‘Army, IAF won’t fight Naxals’
The government is examining whether to use special forces to help paramilitary personnel and is exploring the possibility of aircraft for surveillance in its ongoing operations against the Maoists, but the army and air force will not be pressed into service.delhi Updated: Apr 19, 2010 23:15 IST
The government is examining whether to use special forces to help paramilitary personnel and is exploring the possibility of aircraft for surveillance in its ongoing operations against the Maoists, but the army and air force will not be pressed into service.
Home Minister P. Chidambaram informed the Rajya Sabha that a time frame of two-three years has been set to contain the menace, and responsibility for the “terrible failure” that led to Dantewada massacre will be fixed.
“We will be able to substantially contain and control this menace in about two-three years. We have to set for ourselves a time horizon,” he said, replying to a debate on the issue in the House.
In his reply marred by repeated interruptions from the opposition parties, particularly the Left MPs, the home minister said there was no proposal to use the army or the air force in the Naxal-affected areas.

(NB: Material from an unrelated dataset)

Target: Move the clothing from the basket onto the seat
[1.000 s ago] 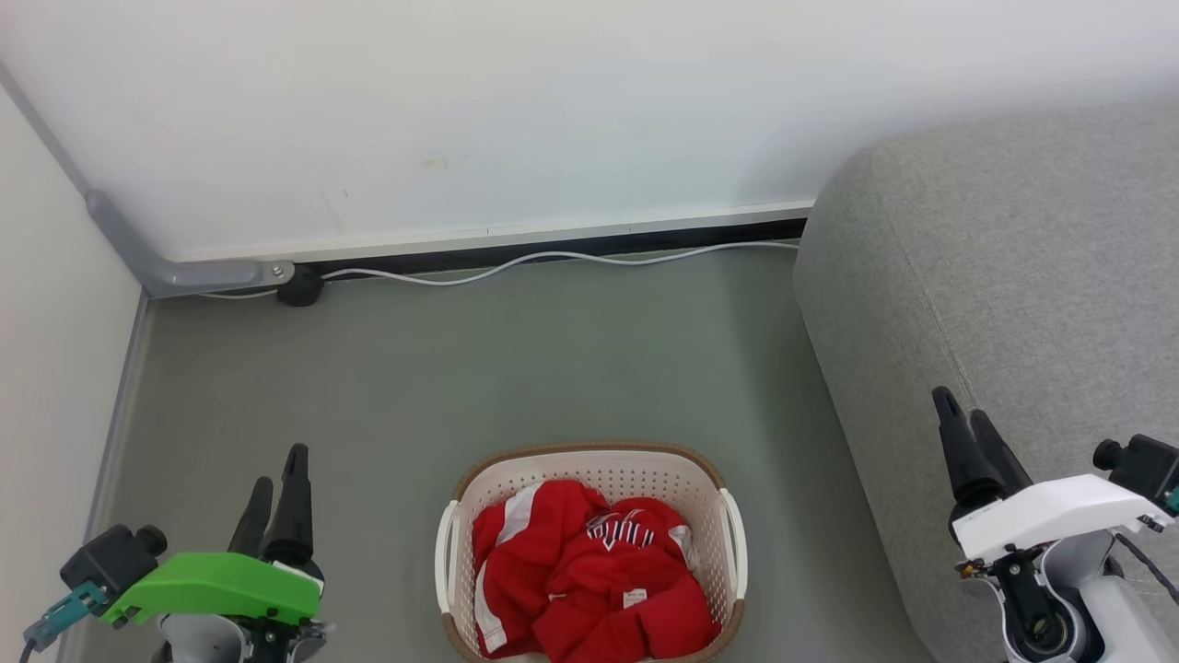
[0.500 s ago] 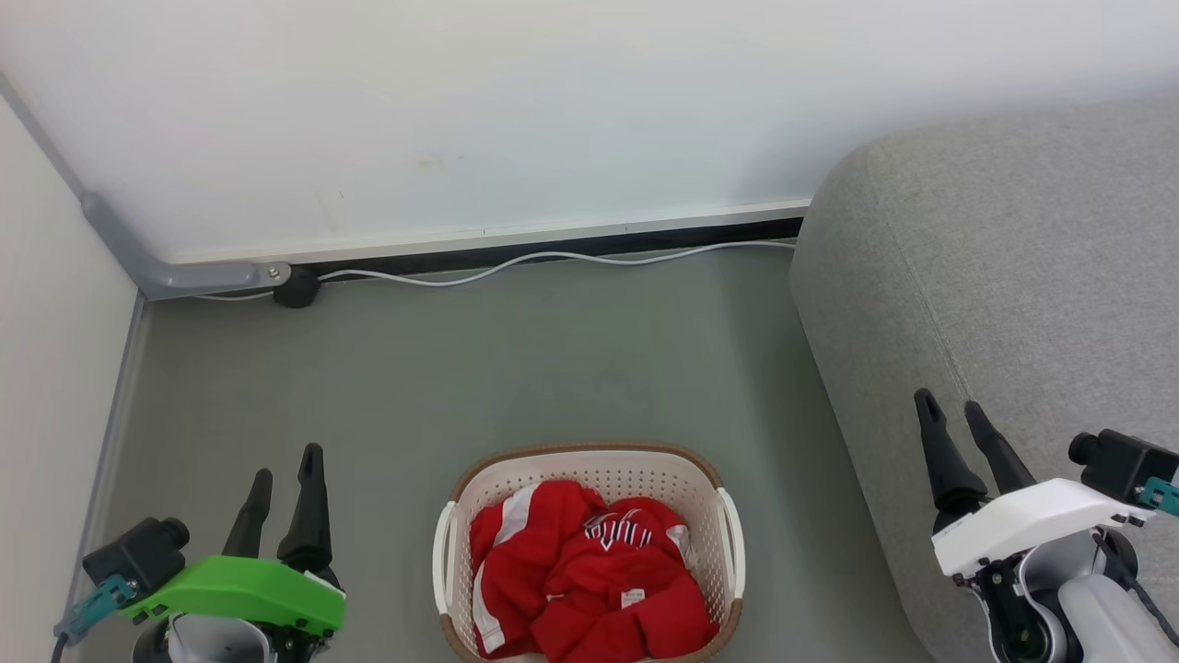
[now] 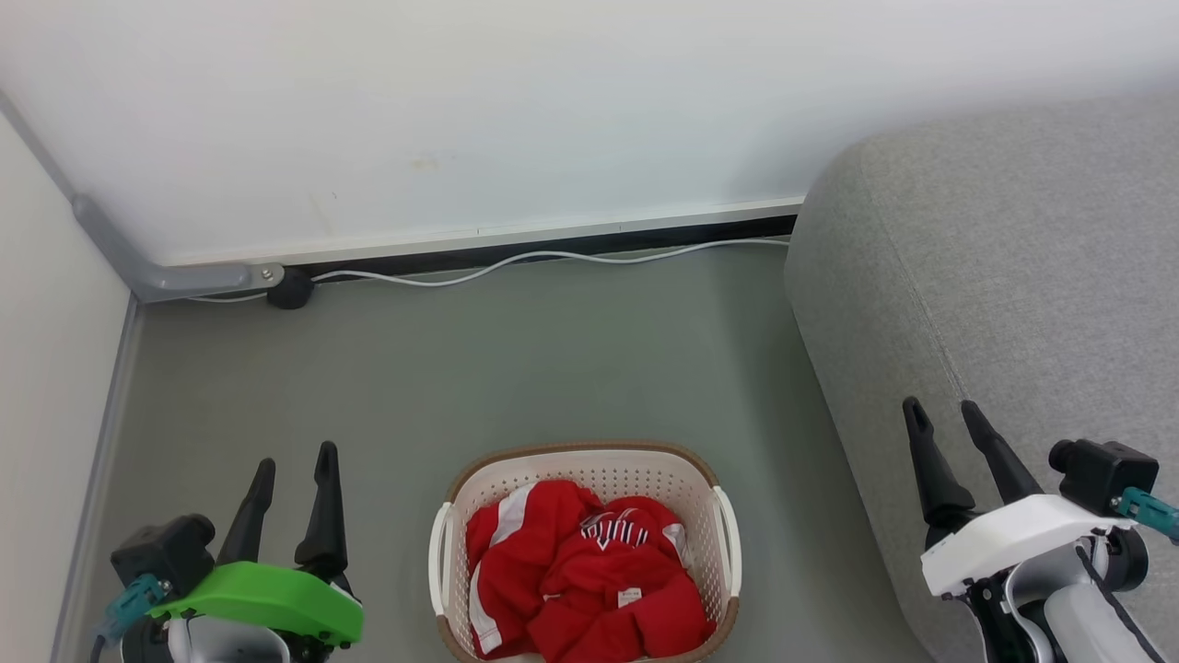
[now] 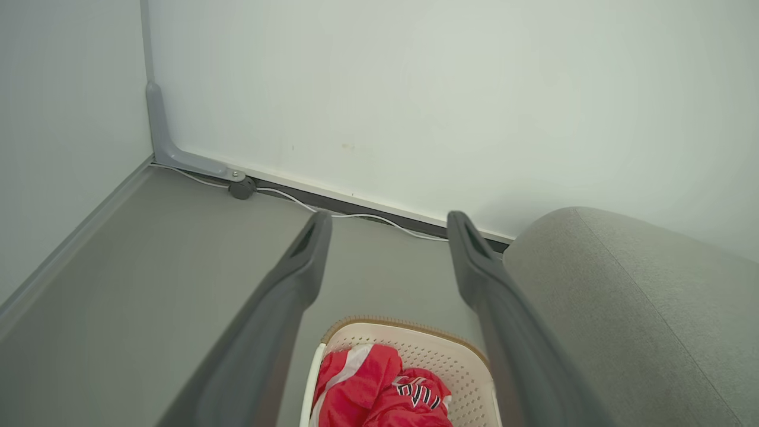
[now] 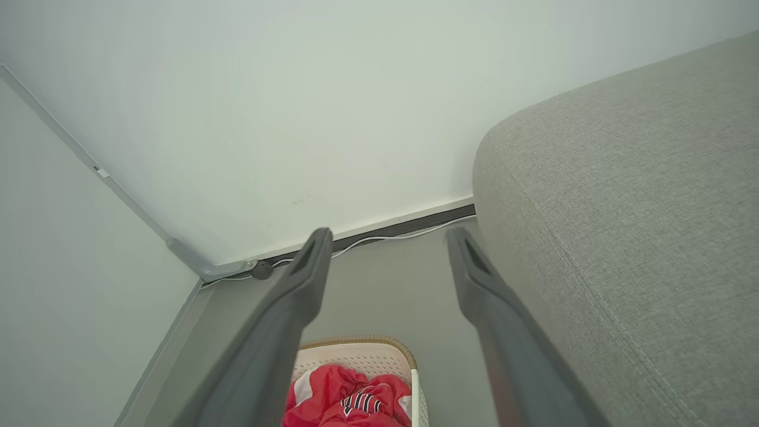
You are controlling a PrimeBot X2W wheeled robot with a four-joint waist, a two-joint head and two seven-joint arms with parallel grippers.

“What is being examined is whether some special forces have to be used to supplement the work of trained paramilitary forces and whether aircraft can be used for purposes of surveillance, logistics, supplies and evacuation,” Chidambaram said.
Former BSF chief, E. Ram Mohan, probing the Dantewada massacre has been asked “to fix responsibility from the Assistant Commandant (CRPF) right up to the minister in the Ministry of Home Affairs... Let him fix responsibility where this failure of command and control took place,” the minister said, adding that the report of the probe is expected by April 25.
Refusing to accept the argument of some of his own party leaders and NGO activists on his way of dealing with the problem, he reiterated that it was a “law and order problem.”
Chidambaram said he was truly “heart-broken” following the incident and felt it was his moral duty to resign, but it was rejected by the Prime Minister.
“I am determined to continue to extend assistance to the states to fight the menace of Naxalism. We have to do so without fear,” he said amidst thumping of desks from the members, including the BJP.
Responding to remarks by the Leader of Opposition, Arun Jaitley on how the home minister would “tackle” his own party colleagues in his endeavour, Chidambaram said, “You (Jaitley) should not make an attempt because you will not succeed in trying to divide my party. That will not happen.”
He added that the Congress and UPA were united.